Son organisation, Lashkar-e-Taïba (l'Armée des purs) est inscrite depuis le 18 juin 2003 sur la liste canadienne des organisations considérées comme terroristes.

Les États-Unis, l'Union européenne, le Conseil de sécurité de l'ONU, la Russie, l'Inde, le Pakistan et l'Australie ont tout autant banni son organisation. Il est considéré par plusieurs comme l'homme le plus dangereux et recherché du Pakistan.

Mais le leader Hafiz Muhammad Saeed défend son innocence et se définit uniquement comme le dirigeant de Jama'at-ud-Da'wah, organisation hybride qui apporte de l'aide humanitaire aux Pakistanais (comme lors du tremblement de terre de 2005) et qui constitue un groupe de prières.

C'est ce qu'il a récemment dit à Robert Fisk, célèbre grand reporter au quotidien anglais The Independent qui est devenu le premier journaliste occidental à l'interviewer.

«Ils ont fait de moi le plus important et le plus monstrueux terroriste.

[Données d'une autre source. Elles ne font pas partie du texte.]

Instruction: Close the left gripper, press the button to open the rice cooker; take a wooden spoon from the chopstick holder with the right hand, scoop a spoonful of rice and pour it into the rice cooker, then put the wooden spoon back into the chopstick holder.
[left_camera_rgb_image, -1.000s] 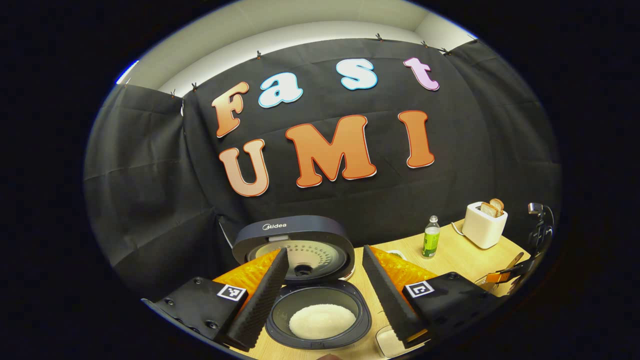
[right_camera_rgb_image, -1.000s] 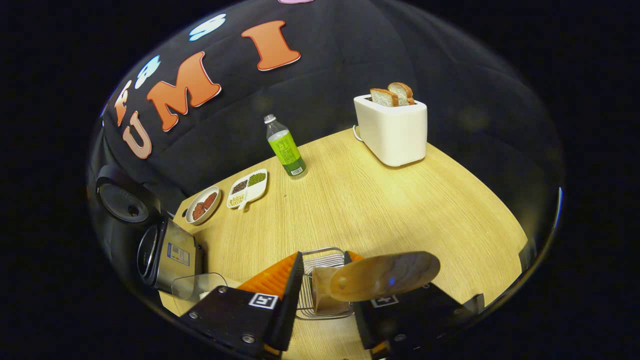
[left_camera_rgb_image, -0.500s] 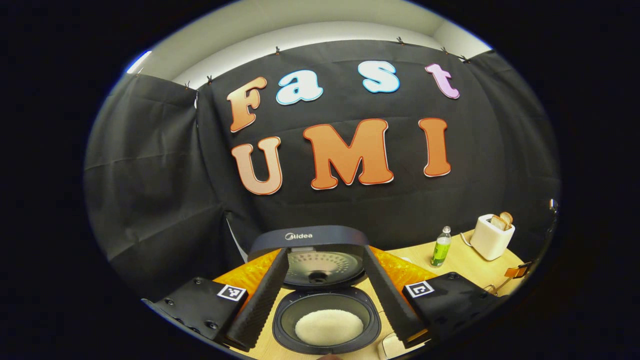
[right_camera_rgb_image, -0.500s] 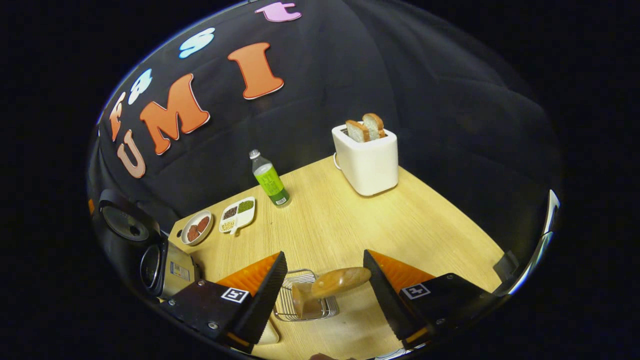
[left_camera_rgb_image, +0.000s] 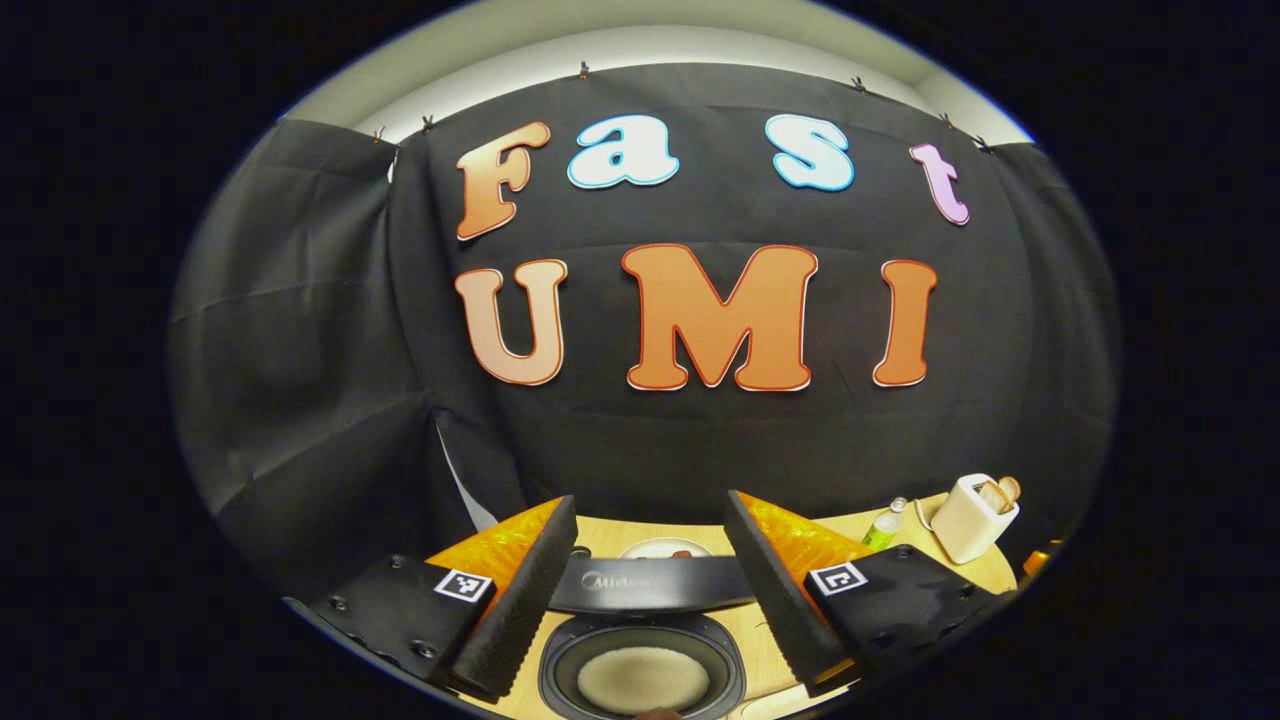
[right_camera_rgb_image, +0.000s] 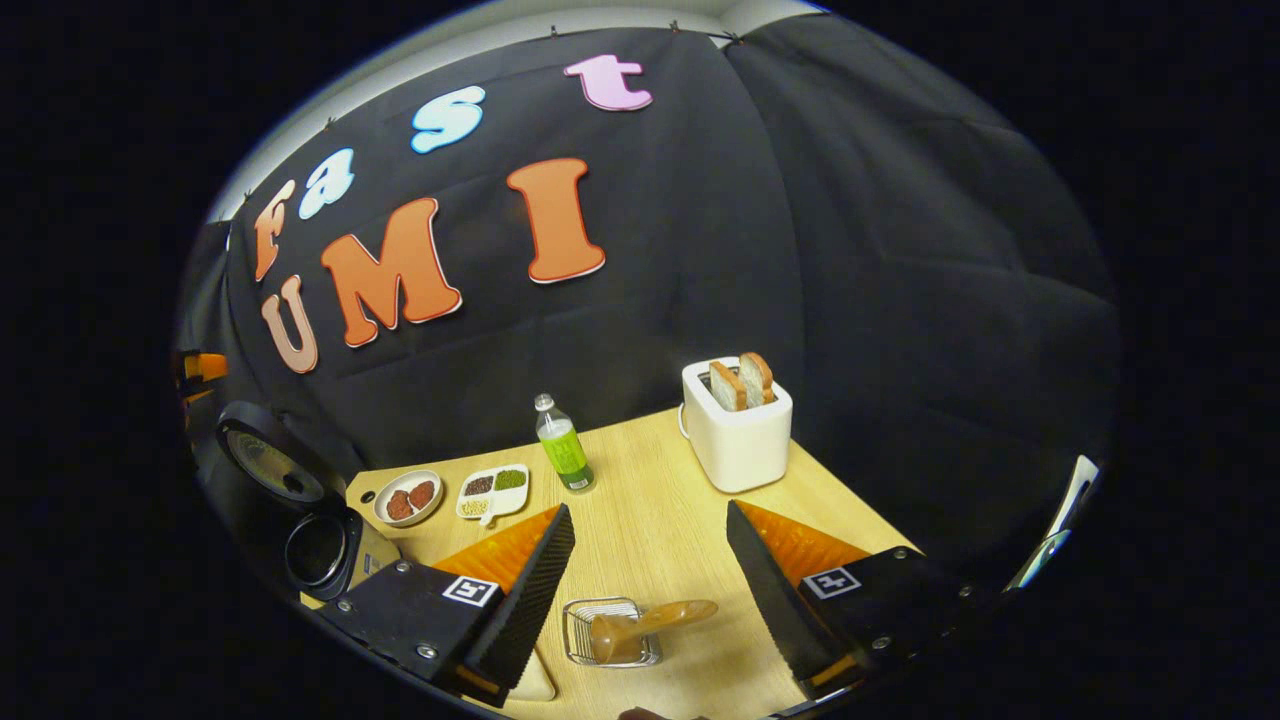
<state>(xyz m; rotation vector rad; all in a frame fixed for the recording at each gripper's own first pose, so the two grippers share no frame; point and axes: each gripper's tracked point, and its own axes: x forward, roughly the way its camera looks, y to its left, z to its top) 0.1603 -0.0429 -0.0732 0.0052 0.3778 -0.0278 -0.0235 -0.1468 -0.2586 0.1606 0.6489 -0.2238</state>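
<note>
Below my open left gripper (left_camera_rgb_image: 648, 500) the rice cooker (left_camera_rgb_image: 640, 675) stands with its lid (left_camera_rgb_image: 650, 583) raised and seen edge-on. White rice lies in its pot. In the right gripper view the wooden spoon (right_camera_rgb_image: 655, 618) rests in the wire chopstick holder (right_camera_rgb_image: 580, 632) on the table, bowl end up and leaning right. My right gripper (right_camera_rgb_image: 649, 510) hangs open above and behind the holder, with nothing between its fingers. The cooker (right_camera_rgb_image: 315, 545) sits at the far left of that view, lid (right_camera_rgb_image: 268, 465) up.
On the wooden table (right_camera_rgb_image: 650, 480) stand a white toaster (right_camera_rgb_image: 735, 430) with bread slices, a green bottle (right_camera_rgb_image: 563, 455), a round plate (right_camera_rgb_image: 408, 498) and a divided dish (right_camera_rgb_image: 492, 490). A white container's edge (right_camera_rgb_image: 532, 687) shows by the right gripper's left finger. The toaster (left_camera_rgb_image: 968, 518) stands far right in the left gripper view.
The right gripper has opened wider and drawn up and back from the holder, leaving the spoon in it. The left gripper has pulled back and tilted up from the open cooker.
</note>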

Dites-moi, ai-je l'air d'un terroriste ?» a-t-il demandé à Fisk qui l'a rencontré dans sa maison de Lahore (gardée par deux policiers fortement armés), dans le nord-est du pays.

Dans l'entrevue publiée vendredi dernier dans le journal anglais, Saeed blâme l'action politique de l'Inde pour toute l'attention qu'il génère. «Propagande indienne. Propagande indienne», ne cesse-t-il de dire.

Tant les États-Unis que l'Inde et l'Union européenne estiment que l'organisation Lashkar-e-Taïba (LeT) est responsable de plusieurs massacres survenus en Inde au cours des dernières années, dont les attentats de Bombay qui ont fait 166 victimes en novembre 2008, une attaque à la bombe dans un train qui a tué 221 personnes en 2005 ainsi que des assauts meurtriers à Delhi.

On reproche aussi à l'Armée des purs, que plusieurs observateurs considèrent comme le prochain Al-Qaeda, d'avoir signé une attaque suicide contre des Indiens à Kaboul le mois dernier.

Contre l'invasion soviétique

Né en 1950, M. Saeed a grandi dans une famille conservatrice du Punjab qui a perdu plusieurs de ses membres au moment de la sécession du Pakistan de l'Inde. Éduqué (il a deux diplômes de maîtrise), il a enseigné les études islamiques dans une université de Lahore avant de se rendre en Arabie Saoudite. C'est là qu'il aurait rencontré des scheiks sympathiques au jihad des Afghans contre l'invasion soviétique.

À Robert Fisk, il parle en termes très durs de cette période. «Dès le départ, nous étions farouchement contre l'invasion soviétique, dit-il à propos des groupements auxquels il appartenait. Nous avons appuyé les organisations que combattaient les envahisseurs.» Ce qui comprenait LeT. Mais Hafiz Muhammad Saeed refuse d'aller plus loin. Il dit avoir visité l'Afghanistan à l'époque, mais sans participer aux combats.

A-t-il rencontré Oussama ben Laden? lui demande Robert Fisk. «Seulement une fois, répond-il. Dans les années 1980, je l'ai rencontré brièvement lors de la fête du Haj à La Mecque. Nous étions près l'un de l'autre durant la prière. Nous nous sommes salués, avons échangé quelques paroles. Rien de plus.»

Cachemire

Saeed croit que le combat de LeT pour la libération du Cachemire est justifié, région à l'origine des nombreux tiraillements entre l'Inde et le Pakistan. Comme à l'époque des Soviétiques, il considère que les États-Unis et l'OTAN devraient quitter l'Afghanistan. Il rappelle que le Pakistan l'a fait arrêter six fois et qu'à chaque occasion, les diverses accusations portées contre lui (terrorisme, appartenance à des groupes terroristes, etc.) sont tombées devant les tribunaux. En octobre dernier, de nouvelles accusations portées contre lui ont été abandonnées et son organisation, Jama'at-ud-Da'wah, a reçu l'autorisation de travailler librement.

A-t-il peur de mourir? « Aussi longtemps qu'Allah me veut en vie et que je poursuive ma mission, je suis entre ses mains.» Marié et père de trois enfants, deux filles et un fils, Saeed se définit, dans son curriculum vitae, comme un guide, un enseignant, un philanthrope, un avocat de l'humanitaire et de la tolérance.